The third of the three startling discoveries was that our continental rocks have been subjected to tectonic movements upon a gigantic scale. In some places vast slices of rock were found to have been forced over their neighbours for distances of tens of kilometres, while in other places detailed mapping of the rocks showed them to have been bent into huge recumbent folds or nappes. It was in 1841 that Arnold Escher von der Linth (1807-72) first described such structures in the Alps, and his work there was later developed by Albert Heim (1849-1937) (Figure 1.13).

1.13: A section across the High Calcareous Alps of central Switzerland compiled by Albert Heim. From Leon William Collet’s The Structure of the Alps London, 1927)

In the 1880s Lapworth identified similar structures in the north-west Highlands of Scotland where large-scale movement has occurred along the Moine thrust. Looking at the cross-sections of the region arising from his field studies. Lapworth remarked: 'Such sections are to a certain extent astounding, yet they do occur His amazement is understandable, but such overthrusts are now known to be a commonplace phenomenon.

The first half of the nineteenth century saw the Earth sciences take rapid strides forward: the second half of the century was a period of consolidation. One sign of the increasing maturity of the Earth sciences in the years after 1850 was the establishment of specialist societies such as the Mineralogical Society of Great Britain and Ireland (1876) or the Seismological Society of Japan (1880). Geologists were also feeling the need for closer international cooperation, and. following an American initiative, the international Union of Geological Sciences was founded. Its first meeting was held in Paris in 1878. since when the Union has reconvened every few years in cities the world over.

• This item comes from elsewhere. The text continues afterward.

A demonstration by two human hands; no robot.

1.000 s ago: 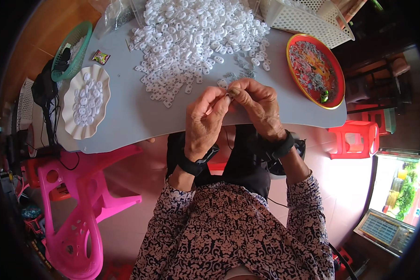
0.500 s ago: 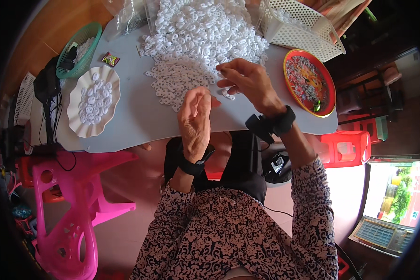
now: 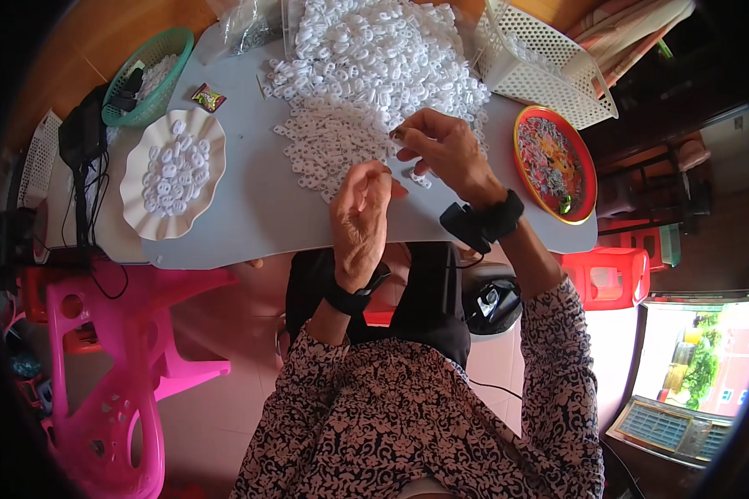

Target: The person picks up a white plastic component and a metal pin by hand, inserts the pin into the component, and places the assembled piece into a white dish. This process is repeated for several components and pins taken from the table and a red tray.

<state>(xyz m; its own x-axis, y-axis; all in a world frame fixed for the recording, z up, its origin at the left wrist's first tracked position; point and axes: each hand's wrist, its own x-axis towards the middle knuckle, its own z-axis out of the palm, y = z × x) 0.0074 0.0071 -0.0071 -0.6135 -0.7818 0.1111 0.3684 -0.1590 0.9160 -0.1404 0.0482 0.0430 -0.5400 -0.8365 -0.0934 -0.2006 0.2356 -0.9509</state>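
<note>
Tabletop white pieces (image 3: pixel 366 75) beneath hands (image 3: pixel 408 179), seemingly.

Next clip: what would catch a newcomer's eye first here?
The big heap of small white plastic pieces at the far middle of the grey table, with the right hand at its near edge and the left hand just below. Next, the red round tray at the right and the white scalloped dish of pieces at the left.
</note>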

One of the most significant developments in the Earth sciences during the second half of the nineteenth century was the development of a new and vitally important technique: the examination of rocks in thin section using the petrological microscope. Its originator was William Nicol (c 1768 – 1851) of Edinburgh. Anxious to study the microstructures in fossil woods, in about 1830 he ground down some wood specimens until they were transparent enough to be studied beneath a microscope. Initially there was little interest in his idea, but in the 1850s Henry Clifton Sorby (1826 - 1908) learned of Nicol's technique and applied it to the production of thin sections of actual rocks. Again geologists were slow in appreciating the full significance of the work- some thought it absurd to study the structure of a mountain through a microscope — but in the 1870s the achievements of Nicol and Sorby at last made their impact when Ferdinand Zirkel (1838 - 1912) in Leipzig adopted the new technique enthusiastically. From that time onwards the rock in thin section and the petrological microscope have been two of geologists' most valued aids (Figure 1.14).

1.14: An early petrological microscope. From a catalogue of scientific instruments issued by R. & J. Beck Ltd (London, c 1910)

One other development of the second half of the nineteenth century deserves mention because, although trivial in itself, it held enormous portents for the future. In 1859 at Titusville, Pennsylvania, в the Drake well, the world's first oil well, was drilled. Until then geologists had thought about neither the nature of oil and natural gas nor the possibility of large-scale exploitation of the world's oil resources. This was soon to change, for from that small beginning in 1859 has grown the enormous modern oil- and gas-producing industries, in which geology and geologists have played a vital role.